Older Drivers and Advanced Driver Assistance Systems
This research brief describes the efforts to address questions on driver perception of and learning methods for advanced driver assistance systems using data from AAA Longitudinal Research on Aging Drivers (AAA LongROAD) studies.
Automotive technologies and advanced driver assistance systems (ADAS) have the potential to help older drivers become more confident behind the wheel and extend their safe mobility. However, these technologies vary widely in complexity and scope, and questions remain about drivers’ perceptions and how they learn to use these systems. This brief describes the efforts to address these questions using results from AAA Longitudinal Research on Aging Drivers (AAA LongROAD) studies.
AAA LongROAD studies have examined in-vehicle technologies owned and used by older drivers and have begun to shed some light on this topic (Eby et al., 2018; Zanier et al., 2019). Key findings from these studies include the following:
How aware are older drivers of these systems in their current vehicles?
- There was high agreement between which technologies participants reported were present in their vehicles and which were found during vehicle inspections, with the exception of voice control technologies (Zanier et al., 2019).
What is the user acceptance of these technologies among older adults?
- More than half (57.2%) of the AAA LongROAD participants had at least one advanced in-vehicle technology in their primary vehicles, and on average they had two such technologies (Eby et al., 2018).
- Participants commonly reported having integrated Bluetooth (47.4%), backup/parking assist (40.1%), and navigation assistance systems (27.7%) in their vehicles (Eby et al., 2018).
- A majority (70%) of the AAA LongROAD participants who had at least one vehicle technology reported that it made them a safer driver (Eby et al., 2018).
How do older drivers learn about system functions and limitations?
- Most commonly, participants reported learning how to use advanced in-vehicle technology by “figuring it out themselves” (48.9%), followed by through the dealer (19.8%). Another 13.2% noted they never learned how to use the technology, while 11.8% stated that they learned how to use the technology through an owner’s manual (Eby et al., 2018).
How do demographics impact the presence of and learning to use these systems?
- For six of the technologies (adaptive cruise control, forward collision warning, integrated Bluetooth, navigation assistance, semi-autonomous parking assist, and voice control), women, compared to men, were more likely to report never having learned to use the technology and were less likely to report learning from the owner’s manual or figuring it out themselves. Additionally, men tended to have a greater number of technologies in their primary vehicle (Eby et al., 2018).

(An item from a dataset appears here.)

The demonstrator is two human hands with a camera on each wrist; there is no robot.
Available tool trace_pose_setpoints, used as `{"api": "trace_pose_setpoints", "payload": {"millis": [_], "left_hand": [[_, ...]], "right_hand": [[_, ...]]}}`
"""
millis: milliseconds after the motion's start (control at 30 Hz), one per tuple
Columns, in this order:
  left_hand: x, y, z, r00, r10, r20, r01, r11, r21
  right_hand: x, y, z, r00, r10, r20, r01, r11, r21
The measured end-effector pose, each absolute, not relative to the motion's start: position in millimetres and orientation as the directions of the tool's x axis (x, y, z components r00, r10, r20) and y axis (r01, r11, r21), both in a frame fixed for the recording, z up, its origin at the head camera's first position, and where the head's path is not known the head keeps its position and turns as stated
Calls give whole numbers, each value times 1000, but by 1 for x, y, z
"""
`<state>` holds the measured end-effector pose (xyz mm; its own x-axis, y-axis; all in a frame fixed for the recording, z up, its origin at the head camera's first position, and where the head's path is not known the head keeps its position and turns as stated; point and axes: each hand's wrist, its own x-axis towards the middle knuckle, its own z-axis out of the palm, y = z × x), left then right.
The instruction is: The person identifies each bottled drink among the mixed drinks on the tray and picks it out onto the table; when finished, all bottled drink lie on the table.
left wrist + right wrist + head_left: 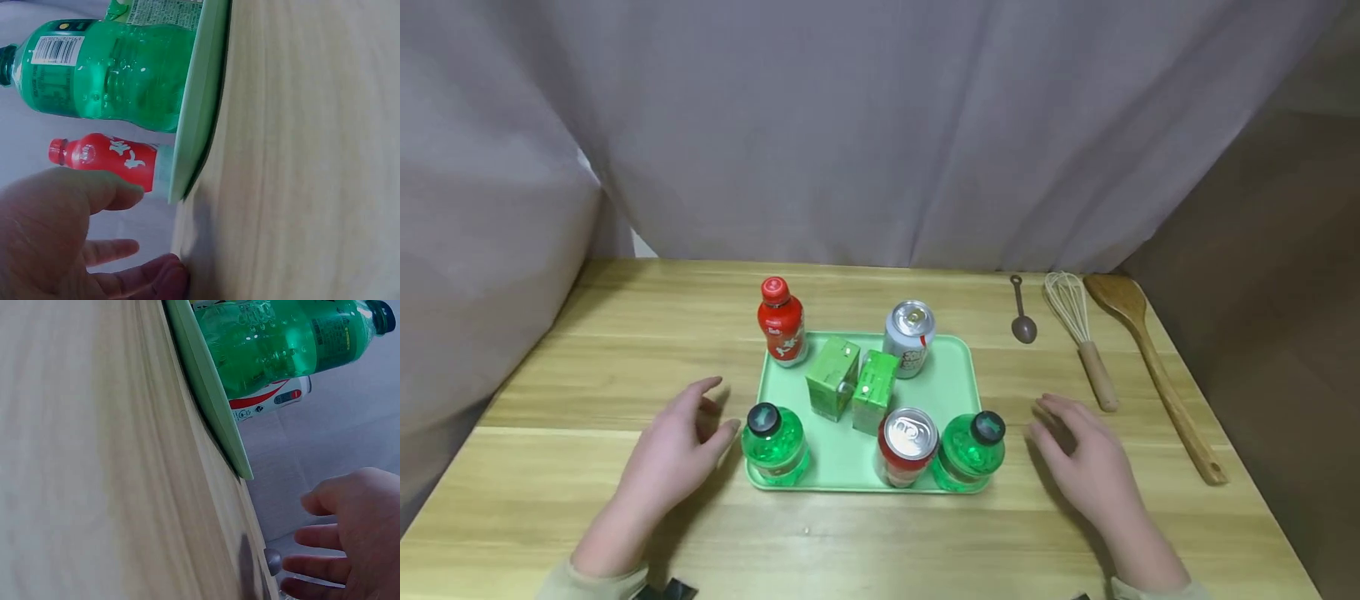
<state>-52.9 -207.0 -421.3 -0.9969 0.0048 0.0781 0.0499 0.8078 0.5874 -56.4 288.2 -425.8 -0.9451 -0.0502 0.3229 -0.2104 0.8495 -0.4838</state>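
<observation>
A light green tray (820,462) lies on the wooden table, loaded with drinks. On its front corners stand two green bottles, the left bottle (777,450) and the right bottle (967,454), both with dark caps. Beside the right one is a red can (902,454). Two green drink cartons stand mid-tray, the left carton (832,379) and the right carton (875,392). A red bottle (782,325) and a silver can (909,337) are at the back. My left hand (673,454), fingers relaxed, is left of the tray; my right hand (1090,462) is right of it, likewise relaxed. Both hold nothing.
To the right of the tray lie a small dark spoon (1022,325), a whisk (1093,367) with a wooden handle, and a wooden spatula (1157,367). Grey cloth (820,142) hangs behind the table, and more drapes the sides.
</observation>
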Motion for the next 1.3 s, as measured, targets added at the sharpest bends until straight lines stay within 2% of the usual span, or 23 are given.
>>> {"api": "trace_pose_setpoints", "payload": {"millis": [100,167,267,367,533,700,800,900,1100,1200,1300], "left_hand": [[-56,-204,-422,-999,17,34,35,771,636],[-58,-202,-423,-999,43,-16,21,740,672],[-63,-199,-423,-993,76,-90,-11,706,709],[-73,-198,-420,-981,112,-159,-47,658,752],[-100,-197,-413,-953,213,-214,-39,615,787],[-122,-198,-415,-923,272,-272,-58,601,797],[-131,-202,-419,-902,288,-321,-120,548,828],[-135,-207,-424,-891,299,-342,-156,506,848],[-139,-212,-427,-888,302,-348,-186,456,870],[-140,-215,-430,-881,307,-361,-219,413,884],[-141,-217,-431,-877,310,-366,-237,383,893]], "right_hand": [[-54,289,-423,-953,-26,303,-204,793,-574],[-53,290,-421,-954,-55,295,-240,732,-638],[-52,287,-414,-942,-171,290,-334,573,-748],[-51,280,-404,-900,-304,313,-422,421,-803],[-63,263,-377,-764,-527,373,-589,332,-737],[-82,250,-350,-675,-704,221,-610,365,-703],[-89,244,-341,-642,-749,163,-625,387,-678],[-95,242,-340,-604,-782,153,-632,353,-690],[-103,251,-347,-514,-825,235,-633,180,-753],[-108,258,-351,-487,-823,294,-615,84,-784],[-112,259,-354,-475,-826,302,-606,58,-793]]}}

- As the incomes of older drivers increased, so did the number of advanced in-vehicle technologies (Zanier et al., 2019).
This research brief summarizes the results of AAA LongROAD studies on older drivers and in-vehicle technologies. The AAA LongROAD study recruited 2,990 participants, aged 65–79 at baseline, from five health-care locations. Data collected in the AAA LongROAD study includes information obtained from vehicle inspections, participants’ self-reported surveys on the presence and perceptions of in-vehicle technology, and objective data on cognitive functioning obtained from clinical assessments (Li et al., 2017).
Eby, D.W., Molnar, L. J., Zakrajsek, J.S., Ryan, L.H., Zanier, N., St. Louis, R.M., … Yung, R. (2018). Prevalence, attitudes, and knowledge of in-vehicle technologies and vehicle adaptations among older drivers. Accident Analysis & Prevention, 113, 54-62.
Li, G., Eby, D.W., Santos, R., Mielenz, T.J., Molnar, L.J., Strogatz, D., … Pitts, S.I. (2017). Longitudinal Research on Aging Drivers (LongROAD): study design and methods. Injury epidemiology, 4(1), p.22.
Zanier, N., Molnar, L.J., Eby, D.W., Kostyniuk, L.P., Zakrajsek, J.S., Ryan, L.H.,, … Yung, R. (2019) “Improving safe mobility: an assessment of vehicles and technologies among a large cohort of older drivers.” Occupational therapy in health care, 33(1), 1-21.